Remi Forax forax at univ-mlv.fr
Tue Jan 31 21:28:50 UTC 2023


> From: "Glavo" <zjx001202 at gmail.com>
> To: "Stuart Marks" <stuart.marks at oracle.com>
> Cc: "John Hendrikx" <john.hendrikx at gmail.com>, "core-libs-dev"
> <core-libs-dev at openjdk.org>
> Sent: Tuesday, January 31, 2023 10:12:24 PM
> Subject: Re: NPE throwing behavior of immutable collections

> I understand that null is prohibited by default, but can we also provide a set
> of factory methods that accept null?
> They can be named like List.ofNullable/copyOfNullable.

It is actually spelt, Arrays.asList() and collection.stream().toList(). 

Rémi 

> On Tue, Jan 31, 2023 at 10:13 AM Stuart Marks < [ mailto:stuart.marks at oracle.com
> | stuart.marks at oracle.com ] > wrote:

>> In this reply I'll focus on the null handling issues in collections.

>> As you've noted, there are really (at least) two distinct issues here: whether a
>> collection permits nulls, and the behavior of contains(null) queries. There have
>> been continual complaints about both, and the issues are somewhat distinct.

>> The collection implementations in the JDK are all over the place with regard to
>> nulls. I believe this is because the original collections and the concurrent
>> collections up through JDK 1.6 or so were mostly done by Josh Bloch and Doug
>> Lea,
>> who disagreed about null handling. They had this exchange in 2006:

>> Doug Lea wrote: [1]

>> > The main reason that nulls aren't allowed in ConcurrentMaps
>> > (ConcurrentHashMaps, ConcurrentSkipListMaps) is that
>> > ambiguities that may be just barely tolerable in non-concurrent
>> > maps can't be accommodated. The main one is that if
>> > map.get(key) returns null, you can't detect whether the
>> > key explicitly maps to null vs the key isn't mapped.
>> > In a non-concurrent map, you can check this via map.contains(key),
>> > but in a concurrent one, the map might have changed between calls.

>> > Further digressing: I personally think that allowing
>> > nulls in Maps (also Sets) is an open invitation for programs
>> > to contain errors that remain undetected until
>> > they break at just the wrong time. (Whether to allow nulls even
>> > in non-concurrent Maps/Sets is one of the few design issues surrounding
>> > Collections that Josh Bloch and I have long disagreed about.)

>> Josh Bloch wrote: [2]

>> > I have moved towards your position over the years.

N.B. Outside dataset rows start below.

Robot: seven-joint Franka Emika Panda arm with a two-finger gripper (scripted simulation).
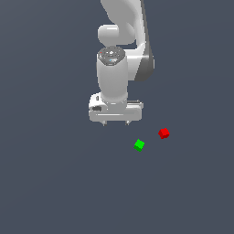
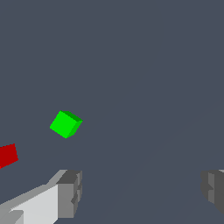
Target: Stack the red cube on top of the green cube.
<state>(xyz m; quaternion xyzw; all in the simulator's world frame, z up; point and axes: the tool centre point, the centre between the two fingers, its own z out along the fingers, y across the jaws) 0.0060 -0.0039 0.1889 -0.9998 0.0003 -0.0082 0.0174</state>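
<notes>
The tiny red cube [image 1: 163,133] lies on the flat grey floor toward the exterior view's right. The green cube [image 1: 139,145] lies close beside it, a little nearer and to its left, not touching. My white gripper [image 1: 115,123] hangs above the floor to the left of both cubes, open and empty, with only short fingertips showing below the hand. In the wrist view the green cube [image 2: 65,124] is in full sight and the red cube [image 2: 8,155] is cut off by the frame edge. The two grey fingers [image 2: 70,192] stand wide apart.
The floor [image 1: 55,183] is a plain dark grey surface with no other objects in view. The white arm [image 1: 121,41] rises behind the gripper.
</notes>
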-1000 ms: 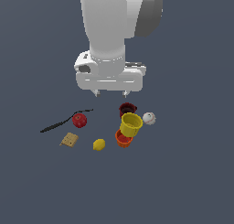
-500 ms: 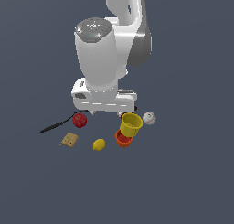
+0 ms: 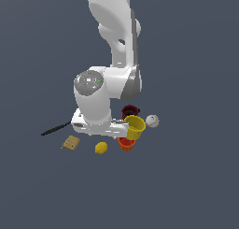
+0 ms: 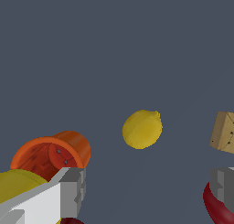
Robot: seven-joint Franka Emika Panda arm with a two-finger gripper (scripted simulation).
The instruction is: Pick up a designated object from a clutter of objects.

It was probably a
>> > mistake to allow null keys in Maps and null elements in Sets. I'm
>> > still not sure about Map values and List elements.

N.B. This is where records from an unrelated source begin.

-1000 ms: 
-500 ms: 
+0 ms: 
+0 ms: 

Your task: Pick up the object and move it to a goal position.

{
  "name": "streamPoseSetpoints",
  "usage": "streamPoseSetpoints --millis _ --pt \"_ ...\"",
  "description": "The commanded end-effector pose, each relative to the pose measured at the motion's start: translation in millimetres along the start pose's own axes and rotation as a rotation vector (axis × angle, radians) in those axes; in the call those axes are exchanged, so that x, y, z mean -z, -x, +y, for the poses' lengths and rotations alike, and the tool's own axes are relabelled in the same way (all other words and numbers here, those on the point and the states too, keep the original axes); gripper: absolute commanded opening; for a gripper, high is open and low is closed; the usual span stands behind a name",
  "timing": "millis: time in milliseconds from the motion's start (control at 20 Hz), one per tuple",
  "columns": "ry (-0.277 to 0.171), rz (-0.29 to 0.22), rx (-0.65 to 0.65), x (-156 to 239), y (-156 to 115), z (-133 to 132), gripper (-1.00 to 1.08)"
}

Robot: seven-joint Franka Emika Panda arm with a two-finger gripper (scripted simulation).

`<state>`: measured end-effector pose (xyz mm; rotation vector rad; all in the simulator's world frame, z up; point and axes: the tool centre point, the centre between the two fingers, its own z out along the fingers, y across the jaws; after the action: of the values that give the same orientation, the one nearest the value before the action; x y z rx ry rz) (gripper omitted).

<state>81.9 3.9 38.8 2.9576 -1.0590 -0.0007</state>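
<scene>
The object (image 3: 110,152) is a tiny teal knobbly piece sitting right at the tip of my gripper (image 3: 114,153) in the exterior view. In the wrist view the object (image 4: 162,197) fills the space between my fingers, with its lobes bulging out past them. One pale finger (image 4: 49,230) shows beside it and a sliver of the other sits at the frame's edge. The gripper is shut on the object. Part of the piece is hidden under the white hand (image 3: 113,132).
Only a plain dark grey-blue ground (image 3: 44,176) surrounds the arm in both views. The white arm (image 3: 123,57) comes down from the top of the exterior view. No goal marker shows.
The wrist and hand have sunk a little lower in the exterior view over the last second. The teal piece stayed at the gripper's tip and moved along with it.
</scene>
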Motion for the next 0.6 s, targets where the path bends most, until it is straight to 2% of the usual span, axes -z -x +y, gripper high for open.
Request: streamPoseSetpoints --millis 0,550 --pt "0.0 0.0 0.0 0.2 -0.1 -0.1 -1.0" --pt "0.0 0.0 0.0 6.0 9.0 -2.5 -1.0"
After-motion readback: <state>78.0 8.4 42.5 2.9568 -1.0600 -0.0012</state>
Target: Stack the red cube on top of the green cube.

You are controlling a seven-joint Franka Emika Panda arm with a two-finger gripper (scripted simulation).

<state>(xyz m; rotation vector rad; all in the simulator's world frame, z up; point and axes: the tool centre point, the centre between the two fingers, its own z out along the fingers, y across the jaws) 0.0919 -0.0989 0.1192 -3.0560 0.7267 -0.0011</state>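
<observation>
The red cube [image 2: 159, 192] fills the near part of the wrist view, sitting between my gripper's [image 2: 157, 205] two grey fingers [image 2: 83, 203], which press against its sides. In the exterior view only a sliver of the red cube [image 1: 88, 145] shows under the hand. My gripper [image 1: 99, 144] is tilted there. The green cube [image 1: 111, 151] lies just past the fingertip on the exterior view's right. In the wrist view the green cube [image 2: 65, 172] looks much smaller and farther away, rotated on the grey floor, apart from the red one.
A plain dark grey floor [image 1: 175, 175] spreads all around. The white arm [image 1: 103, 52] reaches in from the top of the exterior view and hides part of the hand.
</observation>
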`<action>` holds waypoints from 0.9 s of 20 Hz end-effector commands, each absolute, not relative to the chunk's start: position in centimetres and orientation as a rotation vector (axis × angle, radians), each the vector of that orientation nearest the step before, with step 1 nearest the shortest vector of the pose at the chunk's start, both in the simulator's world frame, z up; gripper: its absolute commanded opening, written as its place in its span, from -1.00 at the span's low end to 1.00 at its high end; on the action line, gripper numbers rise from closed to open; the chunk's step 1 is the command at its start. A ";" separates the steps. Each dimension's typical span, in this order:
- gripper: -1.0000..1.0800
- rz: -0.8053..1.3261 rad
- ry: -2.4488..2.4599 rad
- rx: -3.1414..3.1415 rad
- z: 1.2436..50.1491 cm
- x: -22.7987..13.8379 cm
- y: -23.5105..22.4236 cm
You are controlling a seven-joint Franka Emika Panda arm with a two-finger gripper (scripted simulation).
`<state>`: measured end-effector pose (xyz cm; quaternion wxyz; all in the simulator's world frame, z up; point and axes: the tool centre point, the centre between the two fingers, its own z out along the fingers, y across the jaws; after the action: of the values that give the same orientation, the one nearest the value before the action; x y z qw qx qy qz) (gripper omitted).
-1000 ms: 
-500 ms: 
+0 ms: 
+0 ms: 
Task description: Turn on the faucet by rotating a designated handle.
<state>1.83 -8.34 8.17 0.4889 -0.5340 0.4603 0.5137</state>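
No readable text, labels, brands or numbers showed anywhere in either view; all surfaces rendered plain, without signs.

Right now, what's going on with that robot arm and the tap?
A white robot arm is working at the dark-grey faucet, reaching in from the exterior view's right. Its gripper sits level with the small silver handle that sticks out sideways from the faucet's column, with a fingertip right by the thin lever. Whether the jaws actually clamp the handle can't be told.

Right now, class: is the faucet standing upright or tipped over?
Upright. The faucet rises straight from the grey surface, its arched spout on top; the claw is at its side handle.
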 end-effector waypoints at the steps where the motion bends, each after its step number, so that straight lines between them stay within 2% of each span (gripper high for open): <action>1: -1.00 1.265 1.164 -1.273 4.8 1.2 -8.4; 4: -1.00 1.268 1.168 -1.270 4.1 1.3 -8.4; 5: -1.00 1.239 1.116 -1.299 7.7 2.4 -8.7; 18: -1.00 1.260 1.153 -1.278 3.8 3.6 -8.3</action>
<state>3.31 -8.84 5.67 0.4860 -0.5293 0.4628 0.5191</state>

>> > In other words, Doug hates null more than I do, but over the years
>> > I've come to see it as quite troublesome.

>> (I haven't talked to Josh or Doug about this particular issue recently, so I
>> suppose
>> it's possible their opinions have changed in the intervening time.)

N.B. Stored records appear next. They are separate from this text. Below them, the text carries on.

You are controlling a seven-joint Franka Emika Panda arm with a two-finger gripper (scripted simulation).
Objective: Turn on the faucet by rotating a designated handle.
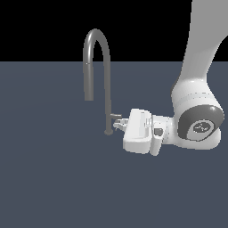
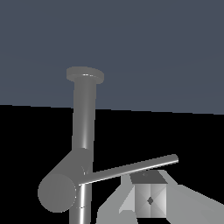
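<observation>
The hand (image 1: pixel 119 124) lies on its side, low over the worktop (image 1: pixel 53 178), with its fingers directed toward the exterior view's left. The fingertips sit right at the handle (image 1: pixel 116 116), which projects from the lower part of the faucet (image 1: pixel 107 89) stem toward the exterior view's right. In the exterior view the fingertips are small and partly merged with the handle; whether they touch it cannot be told. How far the hand is open also cannot be told.

In the wrist view, one light grey finger (image 2: pixel 149 199) with a square pad shows close beside the slim rod of the handle (image 2: pixel 131 167), near the rod's free end. The second finger is not seen in this view. No grip on the rod can be confirmed. The rod joins a short thick stub on the faucet (image 2: pixel 84 122) stem.

The faucet stands upright on a small round base on the dark blue-grey worktop. Its stem rises to a high arch, and the spout end comes down on the exterior view's left side, well above the worktop.

Behind the hand, the white arm (image 1: pixel 200 67) extends from the wrist up toward the exterior view's upper right.
</observation>
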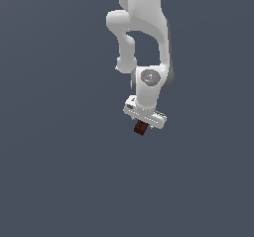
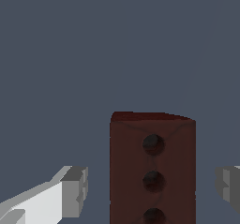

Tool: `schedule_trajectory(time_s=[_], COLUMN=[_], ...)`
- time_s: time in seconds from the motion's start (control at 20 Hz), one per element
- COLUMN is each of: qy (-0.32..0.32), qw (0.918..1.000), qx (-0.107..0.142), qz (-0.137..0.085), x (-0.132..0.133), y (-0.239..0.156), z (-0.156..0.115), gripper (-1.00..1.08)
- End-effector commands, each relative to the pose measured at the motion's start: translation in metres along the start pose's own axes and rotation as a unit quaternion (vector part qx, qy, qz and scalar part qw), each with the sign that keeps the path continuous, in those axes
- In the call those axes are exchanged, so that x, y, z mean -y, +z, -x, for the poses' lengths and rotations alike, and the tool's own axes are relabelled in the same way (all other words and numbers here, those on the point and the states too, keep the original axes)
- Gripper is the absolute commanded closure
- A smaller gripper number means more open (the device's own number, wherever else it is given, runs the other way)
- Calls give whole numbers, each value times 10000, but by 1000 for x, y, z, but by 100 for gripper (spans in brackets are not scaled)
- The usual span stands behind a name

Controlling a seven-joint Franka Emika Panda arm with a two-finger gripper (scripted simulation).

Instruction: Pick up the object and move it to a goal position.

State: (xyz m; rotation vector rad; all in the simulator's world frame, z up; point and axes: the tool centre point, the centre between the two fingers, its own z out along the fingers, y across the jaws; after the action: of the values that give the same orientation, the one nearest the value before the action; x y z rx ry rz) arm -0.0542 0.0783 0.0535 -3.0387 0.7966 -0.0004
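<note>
A flat, dark blue-grey background is filling both views, with no edge, marking or goal sign showing anywhere on it. The white arm (image 1: 144, 37) is reaching down from the top of the exterior view, and its gripper (image 1: 142, 123) is sitting directly over the block (image 1: 140, 127), which is showing as a small red-brown shape poking out just beneath the white hand. In the wrist view the block (image 2: 152, 169) is standing between the fingers (image 2: 75, 190), its face carrying a row of dark dots. The fingers are spread: a clear gap is showing on each side of the block, so neither pad is touching it. Judging by this, the approach is looking finished and the grasp is not yet made; closing on the block, lifting it and carrying it to the goal are all remaining. Whether the block is resting on the surface cannot be told
</note>
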Motion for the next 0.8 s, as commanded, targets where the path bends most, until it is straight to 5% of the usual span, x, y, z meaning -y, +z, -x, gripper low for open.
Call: schedule_trajectory(time_s=[0.0, 0.35, 0.4, 0.75], qy=[3, 9, 9, 9], qw=[10000, 10000, 10000, 10000], qx=[2, 1, 1, 1], qz=[2, 2, 2, 2], x=[0, 0, 0, 0], y=[13, 27, 27, 27], z=[1, 0, 0, 0], gripper=[-92, -92, 108, 108])
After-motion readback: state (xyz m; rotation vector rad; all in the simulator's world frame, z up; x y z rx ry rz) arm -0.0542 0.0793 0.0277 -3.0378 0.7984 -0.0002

>> I had to decide what to do about nulls when I added the unmodifiable collections
>> in
>> JDK 9. Given that Doug "hates" nulls, and Josh finds them at least quite
>> troublesome, I started from a position of disallowing null members in all the
>> new
>> collections. Most of the unmodifiable collections are still this way (but see
>> below).

>> What about contains(null)? Surely it should be ok to query for a null, and
>> return
>> false, even if the collection itself can't contain null. However, a bunch of
>> collections and collection views in the JDK throw NPE on contains(null), so the
>> unmodifiable collections don't set a precedent here.

>> If you're dealing with all non-null values, and a null creeps in somehow, then
>> calling contains(null) might be an error, and it would be good for the library
>> to
>> inform you of that instead of just returning false and letting the program
>> continue
>> until it fails later (fail-fast). A similar issue arises with the non-generic
>> contains() method. If you have a Collection<Integer>, then shouldn't
>> contains("abc")
>> be an error? It's not, and it simply returns false, because the signature is
>> contains(Object). But there have been complaints that this should have been an
>> error
>> because a Collection of Integer cannot possibly contain a String. Similar
>> reasoning
>> applies to contains(null) on a collection that can't contain null. (Yes, the
>> error
>> occurs at runtime instead of compile time, but better late than never.)

>> A meta-issue is: should a new thing correct a perceived design flaw in the older
>> thing, or should it be consistent with the old thing? Either way, you lose.

>> Another factor in my original decision was that it's much easier to start with a
>> restriction and relax it later than it is to go the other way. We have some
>> flexibility to allow nulls and contains(null) if we want; but it's essentially a
>> non-starter to disallow nulls once they've been allowed somewhere.

>> That's why my starting position for the design prohibited nulls everywhere.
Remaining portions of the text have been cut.